I had read a review of Rules that made me pretty hesitant to buy it, but since our school library has very few books featuring disabled or differently-abled characters when I saw it I decided to grab it, and read it myself before putting it into the collection. I asked my 12yr old to read it first, and warned her a review had said the treatment of the autistic child wasn’t good. (My youngest child is autistic, by the way, early verbal, with most of his speech scripted or echolalia).
My eldest really liked the book. She said she couldn’t see what the problem was, so I read it today while confined to bed. And I’m a little puzzled by the scathing review I read.
The argument is the main character’s brother is dehumanised. I don’t agree with this assessment at all. The book is squarely from the sister’s perspective, and as a 12yr old whose parents don’t really seem concerned about her needs because they’re overwhelmed by her brother’s needs, it’s clear she’s coping the best she can with a difficult situation, without really being adequate support by her parents. She confronts her dad toward the end over his priorities. Her “rules” seem to me to be an attempt to explain the unconscious rules of social behaviour that NT people seem to absorb, that are so difficult for autistic people to understand. Some of them are blatant rules, for sure, but the majority of them are designed to help David understand the ways other people behave, or as Catherine says, “…how the world works…” (p. 9).
The emphasis on the parents forbidding David’s scripting is overdone. Catherine mentions her parents don’t like David “borrowing” words but she happily goes along with it, and, without spoilers, she obviously understands it’s important to David and it’s important to her. There was one interaction between David and Catherine that made me a little teary, because I hope my daughters will have that kind of interaction with their brother when he’s older, if he continues with scripting (it was a GOOD interaction!). In one scene her mother says “He needs to speak his own words, and he won’t if you keep encouraging him to echo” (p. 111). Maybe it’s my own education and stubbornness that enables me to dismiss this kind of ignorance, but I don’t see this as a flaw in the book, I see it as a flaw in the parents and a flaw in the therapy approach. I know there are therapists who do discourage echolalia and scripting so I would imagine it could be upsetting thinking that this book also condones that kind of thinking. Ideas around speech therapy have changed though. It would be good to include a note at the end that it’s actually ok to use echolalia and scripting, and that attitudes have changed since 2006 (in fact I’m tempted to include such a note in this book when it’s ready for circulation).
Catherine is definitely guilty of micromanaging her brother and overreacting to little things. But I’ll admit sometimes I lose my filter too… I no longer have the capacity to filter out the things people won’t care about, and only focus on the things I really need to focus on. I fear that I end up being over-controlling of behaviour in strange places because I no longer know what’s appropriate behaviour for a 5yr old and I worry things might escalate. I think the story did a good job of illustrating that Catherine was overreacting, through the way other characters responded to her.

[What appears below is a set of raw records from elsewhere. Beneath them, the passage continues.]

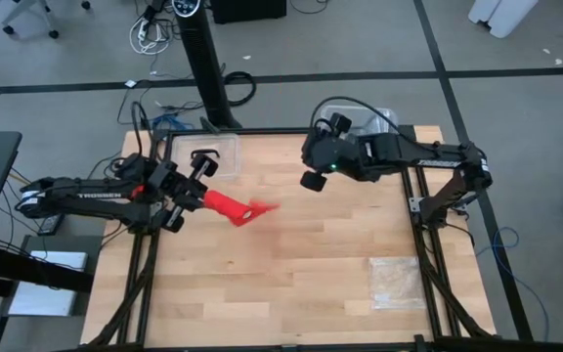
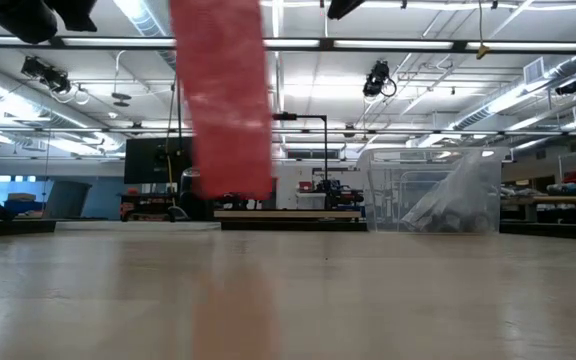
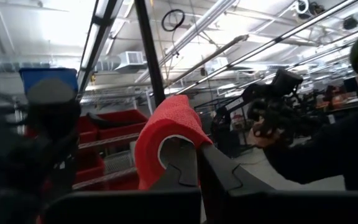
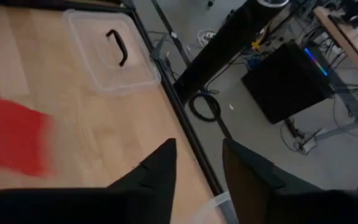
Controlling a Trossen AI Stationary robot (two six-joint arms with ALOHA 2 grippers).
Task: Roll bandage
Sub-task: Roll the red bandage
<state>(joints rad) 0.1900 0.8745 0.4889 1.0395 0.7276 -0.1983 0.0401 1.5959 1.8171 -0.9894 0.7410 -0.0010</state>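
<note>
The bright red bandage (image 1: 238,208) is a flat strip running from my left gripper (image 1: 206,198) toward the table's right. In the low view the bandage (image 2: 230,100) hangs down with its lower end above the tabletop. In the left wrist view the bandage (image 3: 166,127) drapes over one fingertip of my left gripper (image 3: 197,155), which is shut on it. My right gripper (image 1: 311,168) hovers open and empty above the table's far middle. The right wrist view shows its spread fingers (image 4: 197,165) and the bandage (image 4: 11,140) farther off. My left gripper pinches one end of the bandage (image 3: 188,134) between its two fingers. The cloth folds over the tip of one finger (image 3: 179,158). The rest of the strip hangs free of the gripper, lifted clear of the table and slack.
A clear plastic bin with a black handle (image 1: 203,154) stands at the table's far left and also shows in the right wrist view (image 4: 110,53). Another clear bin (image 1: 371,122) stands at the far right. A clear crinkly bag (image 1: 397,282) lies near the right edge. A person (image 3: 353,124) stands beyond the table.
</note>
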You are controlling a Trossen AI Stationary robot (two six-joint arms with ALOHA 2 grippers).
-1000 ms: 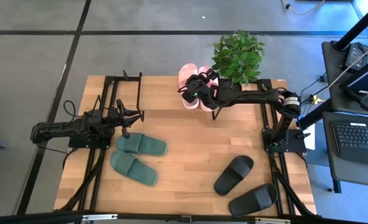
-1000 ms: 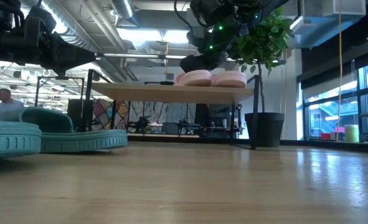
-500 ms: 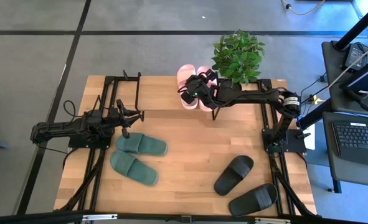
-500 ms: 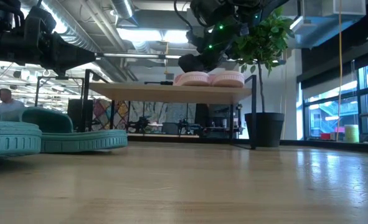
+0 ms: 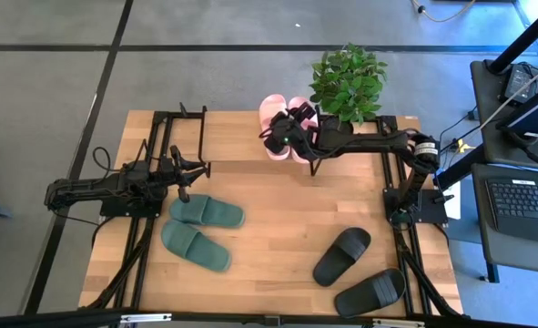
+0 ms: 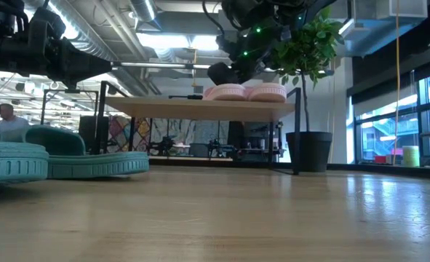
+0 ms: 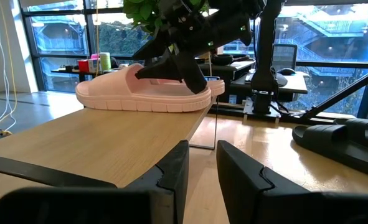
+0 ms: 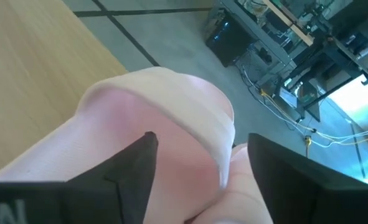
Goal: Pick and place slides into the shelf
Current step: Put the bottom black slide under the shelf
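Straddling a pink slide [image 8: 165, 112], right end effector [image 8: 199, 158] fingers spread, overhead hiding this gap.

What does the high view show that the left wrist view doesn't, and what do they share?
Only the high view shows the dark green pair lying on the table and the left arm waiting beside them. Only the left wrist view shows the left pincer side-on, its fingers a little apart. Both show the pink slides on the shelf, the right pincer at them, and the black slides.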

Probably the most upsetting thing Catherine thinks is that she wants to change her brother, so he is no longer autistic. She hides this as she knows she gets in trouble for saying that out loud. To be perfectly honest, I have no issue with this being explored in fiction. There would be NT siblings out there who are thinking and saying “I wish my brother/sister wasn’t autistic” and getting in trouble for it. I know how tiring it can be looking after an autistic child (and it’s not that anything he does is terrible), and I know how much my older kids are expected to just deal at times. It can be hard on siblings. And autism can be extra tricky to navigate as other people have unreasonable expectations because there is no visible marker of difference. I do wish Catherine had embraced David’s difference more by the end, but I do think the book ends on a hopeful note, that Catherine is beginning to learn to accept her brother and value what he brings to her life. I get that for people with a disability it would suck to have to read over and over again that people want to fix them, I really do get that. I have no perfect answer. I am a big believer in letting people have their feelings, especially when something does actually affect them, because learning to accept your crappy thoughts is the first step toward changing them. Denying thinking negative thoughts is counter-productive. However, as a counterbalance, we need more portrayals written by people with disabilities themselves.
I haven’t touched on the portrayal of Jason in this review as the criticisms I’ve read stem mostly from the portrayal of David. I totally agree that pushing people to communicate on our terms is disrespectful, and I thought the book itself criticised a particular kind of therapist in the speech therapist and Catherine and Jason’s assessment of her.
In short, people aren’t perfect, and non-autistic people are not perfect, either. I think Rules does a good job of showing how one NT sibling relates to her autistic brother in their family context. Yes, we definitely need more books written from the perspective of autistic people (preferably BY autistic people). I will be including Rules in the school collection and welcome suggestions of books (for primary school kids… 5-12yr olds) that feature autistic main characters too.